On receiving these grave instructions, I returned forthwith to Auschwitz, without reporting to my superior at Oranienburg.
Shortly afterward Eichmann came to Auschwitz and disclosed to me the plans for the operations as they affected the various countries concerned. I cannot remember the exact order in which they were to take place. First was to come the eastern part of Upper Silesia and the neighboring parts of Polish territory under German rule, then, depending on the situation, simultaneously Jews from Germany and Czechoslovakia, and finally the Jews from the West: France, Belgium, and Holland. He also told me the approximate numbers of transports that might be expected, but I can no longer remember these.
We discussed the ways and means of effecting the extermination. This could only be done by gassing, since it would have been absolutely impossible by shooting to dispose of the large numbers of people that were expected, and it would have placed too heavy a burden on the SS men who had to carry it out, especially because of the women and children among the victims.
Eichmann told me about the method of killing people with exhaust gases in trucks, which had previously been used in the East. But there was no question of being able to use this for these mass transports that were due to arrive in Auschwitz. Killing with showers of carbon monoxide while bathing, as was done with mental patients in some places in the Reich, would necessitate too many buildings, and it was also very doubtful whether the supply of gas for such a vast number of people would be available. We left the matter unresolved. Eichmann decided to try and find a gas which was in ready supply and which would not entail special installations for its use, and to inform me when he had done so. We inspected the area in order to choose a likely spot. We decided that a peasant farmstead situated in the northwest corner of what later became the third building sector at Birkenau would be the most suitable. It was isolated and screened by woods and hedges, and it was also not far from the railroad. The bodies could be placed in long, deep pits dug in the nearby meadows. We had not at that time thought of burning the corpses. We calculated that after gas proofing the premises then available, it would be possible to kill about 800 people simultaneously with a suitable gas. These figures were borne out later in practice.
Eichmann could not then give me the starting date for the operation because everything was still in the preliminary stages and the Reichsführer SS had not yet issued the necessary orders.
Eichmann returned to Berlin to report our conversation to the Reichsführer SS.

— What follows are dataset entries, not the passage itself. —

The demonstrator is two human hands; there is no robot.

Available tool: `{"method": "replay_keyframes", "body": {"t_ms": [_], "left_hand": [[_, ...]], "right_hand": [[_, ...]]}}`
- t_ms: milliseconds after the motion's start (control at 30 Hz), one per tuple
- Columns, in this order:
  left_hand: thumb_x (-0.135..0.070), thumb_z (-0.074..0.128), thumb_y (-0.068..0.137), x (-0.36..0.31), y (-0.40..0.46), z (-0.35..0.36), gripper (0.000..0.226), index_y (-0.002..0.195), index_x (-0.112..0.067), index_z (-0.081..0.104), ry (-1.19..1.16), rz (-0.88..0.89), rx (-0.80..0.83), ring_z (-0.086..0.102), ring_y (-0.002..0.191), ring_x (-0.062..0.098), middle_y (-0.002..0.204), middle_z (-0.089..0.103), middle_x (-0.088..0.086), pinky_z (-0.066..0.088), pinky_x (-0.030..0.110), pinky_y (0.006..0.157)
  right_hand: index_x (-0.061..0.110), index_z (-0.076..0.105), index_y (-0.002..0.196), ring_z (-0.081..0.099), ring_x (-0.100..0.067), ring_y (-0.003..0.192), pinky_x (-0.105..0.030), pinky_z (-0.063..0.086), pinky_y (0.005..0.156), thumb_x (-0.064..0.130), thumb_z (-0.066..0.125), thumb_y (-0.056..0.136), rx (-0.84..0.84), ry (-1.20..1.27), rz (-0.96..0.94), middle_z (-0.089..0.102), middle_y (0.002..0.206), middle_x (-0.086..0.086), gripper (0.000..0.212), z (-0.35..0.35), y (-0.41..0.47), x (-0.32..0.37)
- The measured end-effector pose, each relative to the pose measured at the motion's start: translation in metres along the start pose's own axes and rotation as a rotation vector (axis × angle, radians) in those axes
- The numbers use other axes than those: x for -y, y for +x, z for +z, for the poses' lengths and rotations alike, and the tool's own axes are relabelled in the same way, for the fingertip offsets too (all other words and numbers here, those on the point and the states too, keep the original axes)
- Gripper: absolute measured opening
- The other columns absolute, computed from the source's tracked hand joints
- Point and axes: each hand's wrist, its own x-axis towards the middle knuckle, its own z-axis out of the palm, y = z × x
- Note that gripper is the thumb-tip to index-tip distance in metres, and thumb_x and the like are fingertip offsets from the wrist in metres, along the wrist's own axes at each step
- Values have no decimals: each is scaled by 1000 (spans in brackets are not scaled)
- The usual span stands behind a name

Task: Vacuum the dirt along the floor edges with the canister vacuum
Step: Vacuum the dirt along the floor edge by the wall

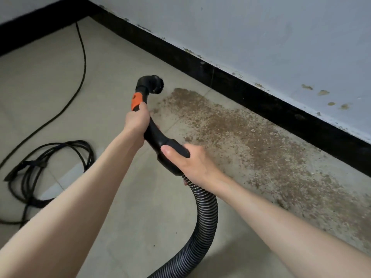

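Hands grip the vacuum handle (158, 137): left hand (136, 119) near the brush nozzle (153, 84), right hand (192, 161) by the hose (202, 213); dirt (241, 135) lines the floor edge along the baseboard (251, 91).

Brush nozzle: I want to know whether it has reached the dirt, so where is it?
Head view, centre: the brush nozzle sits ahead of the left hand, at the far left end of the dirt beside the black baseboard.

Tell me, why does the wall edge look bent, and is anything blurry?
Head view: the wide-angle lens bows the black skirting board; light is soft and even, no glare; the brown dirt strip, both hands and the black curved vacuum handle are sharp; the far-left corner is slightly smeared.
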Motion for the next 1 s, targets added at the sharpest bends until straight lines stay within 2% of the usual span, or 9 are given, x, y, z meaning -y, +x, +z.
{"method": "replay_keyframes", "body": {"t_ms": [100, 200, 267, 333, 433, 533, 700, 867, 1000], "left_hand": [[-40, 39, 96, 7, -3, -29, 45, 128, -8, 40, -59, -52, -72, 59, 63, 27, 78, 57, 11, 53, 38, 69], [-45, 39, 96, 14, -10, -43, 48, 129, -11, 38, -97, -101, -108, 60, 61, 26, 80, 58, 12, 51, 33, 61], [-48, 38, 96, 19, -14, -46, 40, 119, -15, 38, -105, -126, -121, 61, 62, 25, 79, 58, 12, 53, 34, 64], [-46, 38, 96, 27, -19, -47, 38, 114, -12, 39, -108, -143, -137, 63, 70, 27, 82, 60, 12, 55, 38, 77], [-46, 38, 95, 42, -26, -44, 56, 134, -5, 39, -94, -157, -165, 63, 99, 33, 113, 60, 17, 50, 45, 94], [-51, 39, 92, 51, -35, -39, 68, 141, -5, 33, -133, -172, -195, 57, 113, 37, 131, 52, 17, 46, 46, 99], [-50, 41, 91, 67, -51, -34, 70, 143, -4, 29, -208, -214, -186, 56, 114, 39, 133, 49, 18, 46, 47, 98], [-47, 40, 94, 64, -60, -28, 65, 141, -4, 27, -201, -244, -141, 61, 105, 37, 125, 52, 16, 52, 46, 91], [-41, 36, 98, 55, -63, -14, 55, 140, -6, 27, -186, -217, -110, 66, 68, 28, 91, 53, 7, 55, 35, 64]], "right_hand": [[18, 50, 67, 61, -24, 61, -32, 48, 59, 64, 58, 86, 83, -76, -27, 60, 67, -1, 50, 16, 4, 9], [18, 49, 66, 62, -27, 66, -33, 48, 61, 65, 56, 86, 119, -97, -31, 60, 69, -2, 51, 28, 1, 12], [18, 48, 65, 61, -26, 64, -31, 47, 60, 66, 57, 85, 119, -103, -19, 59, 67, -1, 52, 30, -4, 9], [18, 49, 65, 59, -23, 61, -30, 46, 58, 67, 58, 84, 115, -118, -15, 59, 66, 0, 53, 29, -8, 3], [19, 50, 62, 56, -15, 50, -29, 46, 54, 65, 59, 84, 135, -119, -18, 58, 59, 4, 51, 23, -13, -6], [19, 52, 61, 53, -11, 39, -25, 44, 44, 61, 63, 84, 155, -58, 0, 55, 51, 7, 49, 16, -21, -15], [16, 59, 67, 54, -11, 39, -24, 44, 41, 57, 65, 85, 192, -4, 7, 57, 54, 6, 45, 3, -36, -29], [14, 57, 67, 55, -15, 42, -25, 45, 42, 58, 65, 83, 183, 9, 38, 58, 56, 1, 48, -2, -40, -33], [17, 51, 62, 54, -14, 41, -26, 43, 44, 61, 64, 82, 140, -8, 55, 55, 53, 4, 50, -7, -37, -36]]}}
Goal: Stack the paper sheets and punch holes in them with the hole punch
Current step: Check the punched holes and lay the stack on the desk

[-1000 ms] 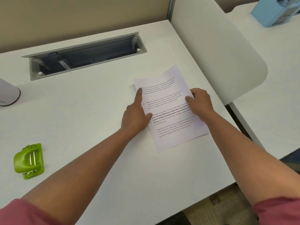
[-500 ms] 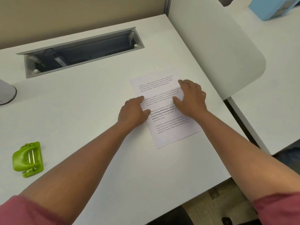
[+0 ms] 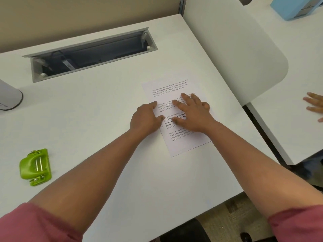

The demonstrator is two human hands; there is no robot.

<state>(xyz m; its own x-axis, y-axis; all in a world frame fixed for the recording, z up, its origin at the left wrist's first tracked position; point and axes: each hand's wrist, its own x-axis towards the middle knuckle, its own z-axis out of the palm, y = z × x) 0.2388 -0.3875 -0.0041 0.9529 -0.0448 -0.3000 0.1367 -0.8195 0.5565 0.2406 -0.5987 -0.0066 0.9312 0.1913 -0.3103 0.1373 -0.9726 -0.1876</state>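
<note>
Paper sheets (image 3: 176,88) lie flat as one printed stack on the white desk (image 3: 108,110), toward its right edge, long side skewed to the desk edges; the stack's near right corner sits close to that edge. Desk first: wide bare surface runs from the stack leftward to the hole punch, and more bare surface lies between the stack and the near edge. Cable tray opening (image 3: 90,55), grey and lid raised, is cut in along the far edge, well apart from the stack. White rounded divider panel (image 3: 236,58) stands along the right edge; beyond it a second desk carries a blue box (image 3: 295,7) at the far right corner. Right hand (image 3: 194,114) rests palm-down on the middle of the stack, fingers spread and straight, pressing it flat. Left hand (image 3: 146,117) sits at the stack's left edge, forefinger and thumb extended onto the paper, other fingers curled under; no pinch visible. Hole punch (image 3: 35,166), green, sits near the left near corner, well apart from both hands. White cylinder (image 3: 8,95) is cut off at the left edge. Another person's fingers (image 3: 314,103) rest on the second desk.
</note>
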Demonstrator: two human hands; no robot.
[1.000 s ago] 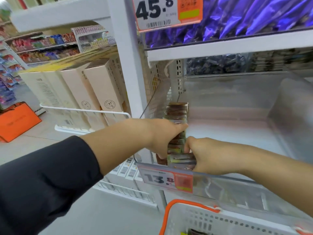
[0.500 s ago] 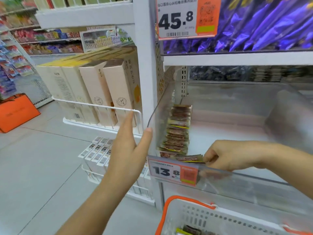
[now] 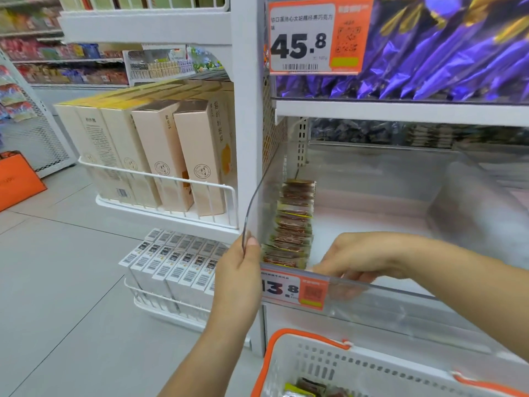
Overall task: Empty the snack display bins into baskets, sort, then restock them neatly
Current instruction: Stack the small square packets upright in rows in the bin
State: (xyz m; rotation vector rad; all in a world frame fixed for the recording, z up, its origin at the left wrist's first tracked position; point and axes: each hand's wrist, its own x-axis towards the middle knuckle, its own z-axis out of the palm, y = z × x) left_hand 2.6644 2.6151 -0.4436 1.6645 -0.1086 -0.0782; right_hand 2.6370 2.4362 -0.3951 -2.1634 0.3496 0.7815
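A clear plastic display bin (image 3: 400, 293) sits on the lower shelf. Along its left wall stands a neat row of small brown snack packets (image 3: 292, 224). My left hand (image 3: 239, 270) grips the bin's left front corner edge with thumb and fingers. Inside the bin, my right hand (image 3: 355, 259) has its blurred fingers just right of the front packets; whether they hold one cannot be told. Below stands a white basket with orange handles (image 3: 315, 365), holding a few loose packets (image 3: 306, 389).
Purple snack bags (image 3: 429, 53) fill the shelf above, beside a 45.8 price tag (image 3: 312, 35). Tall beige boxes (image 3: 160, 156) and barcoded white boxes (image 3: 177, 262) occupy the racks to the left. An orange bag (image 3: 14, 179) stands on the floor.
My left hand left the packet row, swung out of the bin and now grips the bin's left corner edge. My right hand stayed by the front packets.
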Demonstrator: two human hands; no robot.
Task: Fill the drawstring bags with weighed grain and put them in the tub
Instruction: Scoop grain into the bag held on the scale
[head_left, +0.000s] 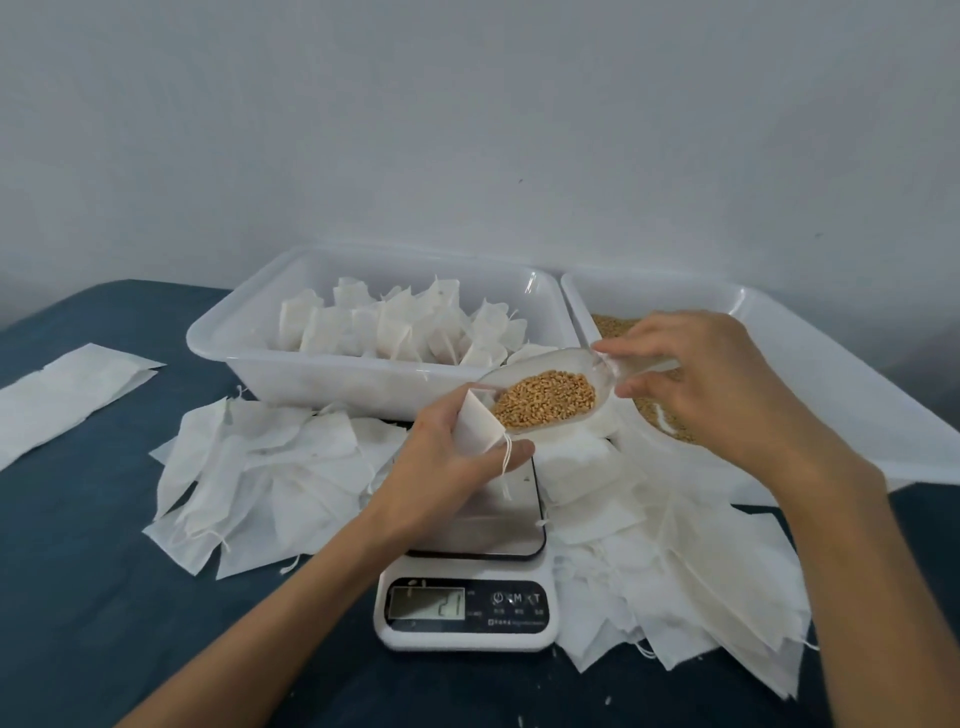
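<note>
Above the white digital scale (467, 613), the left hand (447, 467) pinches a small white drawstring bag (478, 423); the right hand (696, 374) grips a clear plastic scoop (545, 400) of golden grain. A narrow bag mouth risks spillage.

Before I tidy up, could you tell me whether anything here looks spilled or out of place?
A few pale specks lie scattered on the dark table near its front edge, below the scale, like stray spilled bits. Empty bags sprawl in loose heaps on both sides of the scale.
</note>
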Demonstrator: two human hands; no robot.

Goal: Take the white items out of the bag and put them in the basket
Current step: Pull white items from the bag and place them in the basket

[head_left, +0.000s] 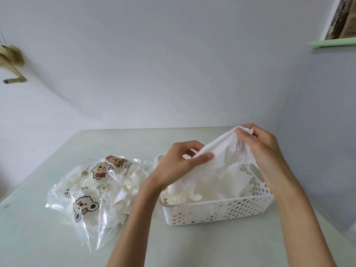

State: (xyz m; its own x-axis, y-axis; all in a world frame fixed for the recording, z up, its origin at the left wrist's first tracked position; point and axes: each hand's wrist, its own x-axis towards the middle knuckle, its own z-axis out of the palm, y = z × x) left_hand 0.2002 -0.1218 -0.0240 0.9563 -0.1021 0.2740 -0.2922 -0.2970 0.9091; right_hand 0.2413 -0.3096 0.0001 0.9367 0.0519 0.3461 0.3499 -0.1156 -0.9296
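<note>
A white perforated plastic basket stands on the table at the right and holds several crumpled white items. Above the basket both hands hold one white cloth stretched between them. My left hand pinches its lower left edge between thumb and fingers. My right hand grips its upper right corner. To the left lies a clear plastic bag printed with cartoon bears, with more white items inside it.
The pale green table meets a plain wall at the back. Its right edge runs close beside the basket. A brass fitting hangs on the wall far left; a green shelf is at the upper right.
</note>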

A few days later I sent: to the Reichsführer SS by courier a detailed location plan and description of the installation. I have never received an acknowledgment or a decision on my report. Eichmann told me later that the Reichsführer SS was in agreement with my proposals.
At the end of November a conference was held in Eich-mann’s Berlin office, attended by the entire Jewish Section, to which I, too, was summoned. Eichmann’s representatives in the various countries reported on the current stage of the operation and the difficulties encountered in executing it, such as the housing of the prisoners, the provision of trains for the transports and the planning of time-tables, etc. I could not find out when a start was to be made, and Eichmann had not yet discovered a suitable kind of gas.